Within the walls of this not especially grim edifice, which now houses the parliament, various parts of the palace can be seen according to what's going on in Palermitan politics. I was rather regretful that we weren't going to be admitted to the Sala di Ruggero with its frescoes of animals and mythological creatures. But the small, perfectly formed Palatine chapel of Roger II constructed between 1132 and 1143 is the thing. The loggia overlooking the Fountain Courtyard may only be lined with 19th century mosaics, but it offers a handsome entrance.


Within, which we had almost to ourselves - clearly not often the case to judge from the ropelines - other than a group of Italian officials clearly being deferred to, is Sicily's most remarkable balance of Arab and Norman motifs. Somehow a unity is woven between the painted wooden ceiling of the nave with its exquisite muqarnas of multifaceted niches and the mosaics beneath.


It's difficult without binoculars to see the painted secular scenes of the ceiling, executed it's now thought by Egyptian artists. The artwork of the aisle ceilings comes a little closer to the visitor. Not all the artwork is original - the latest, loving restoration with German funding was completed five years ago - but at least it's consistent with the Egyptian style.


The dome above the presbytery is where you'd expect to find the mosaics, and it's not disappointing, even if the angel wings aren't as wonderful as those of the Martorana


but the real glories are all over the nave and side chapels, as at Monreale. Indeed, many of the same Biblical scenes are common to both, including the Creation in the top level and further Genesis tales including Noah's nakedness and the Tower of Babel below.


The two aisle walls are decorated with the lives of Saints Peter and Paul. The latter takes his name at his baptism after the Damascene conversion in the South Aisle


while on the opposite side Peter and Paul (unseen in this shot) dispute with Nero and Simon Magus before the latter's fall.

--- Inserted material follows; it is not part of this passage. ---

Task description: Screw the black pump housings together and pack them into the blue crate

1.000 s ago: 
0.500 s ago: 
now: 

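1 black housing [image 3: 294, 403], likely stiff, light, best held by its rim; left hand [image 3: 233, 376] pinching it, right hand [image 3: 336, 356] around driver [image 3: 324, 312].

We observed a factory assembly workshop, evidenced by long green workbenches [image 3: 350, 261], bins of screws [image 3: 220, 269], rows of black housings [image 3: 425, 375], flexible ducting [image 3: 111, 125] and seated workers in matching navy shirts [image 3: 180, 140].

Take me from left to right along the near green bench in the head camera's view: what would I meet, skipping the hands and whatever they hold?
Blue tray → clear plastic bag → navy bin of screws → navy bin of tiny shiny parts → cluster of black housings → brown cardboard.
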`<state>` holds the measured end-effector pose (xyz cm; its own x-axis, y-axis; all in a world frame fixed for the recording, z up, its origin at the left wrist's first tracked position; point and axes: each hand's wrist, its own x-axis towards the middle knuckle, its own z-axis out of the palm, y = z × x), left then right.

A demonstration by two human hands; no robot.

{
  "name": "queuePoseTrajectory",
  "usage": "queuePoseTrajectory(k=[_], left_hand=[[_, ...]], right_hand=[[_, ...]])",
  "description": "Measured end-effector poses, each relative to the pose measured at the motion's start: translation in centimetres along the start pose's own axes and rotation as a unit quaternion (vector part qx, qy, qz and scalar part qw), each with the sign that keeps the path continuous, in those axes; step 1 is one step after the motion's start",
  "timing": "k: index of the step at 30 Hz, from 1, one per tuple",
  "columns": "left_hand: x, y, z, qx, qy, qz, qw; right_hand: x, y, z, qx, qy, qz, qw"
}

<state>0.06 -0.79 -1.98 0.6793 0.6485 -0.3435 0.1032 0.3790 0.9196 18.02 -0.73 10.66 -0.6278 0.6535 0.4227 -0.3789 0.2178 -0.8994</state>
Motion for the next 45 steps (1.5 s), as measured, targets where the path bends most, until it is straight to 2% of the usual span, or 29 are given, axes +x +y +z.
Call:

I've only touched the tip of the narrative iceberg, happy to have a splendid Miribilia Italiae guide to peruse back home. And as Catriona reminds me below, there is so much more to be said about the Norman court with its seemingly easy co-existence of religions, its co-opting of Arab workmanship (the script appears not just in the roof but also on the garbs and scrolls of the Biblical participants).. Just one more detail, of the Moorish style below the mosaics. Any other chapel which boasted only this and the gorgeous pavement would still be on a list of grand Arab-Norman designs.


Not only that, but the chapel was being prepared for Easter services, with the heady scent of floral arrangements and the sacristan preparing a singular cross. I wish we'd still been in Palermo to witness the finished results.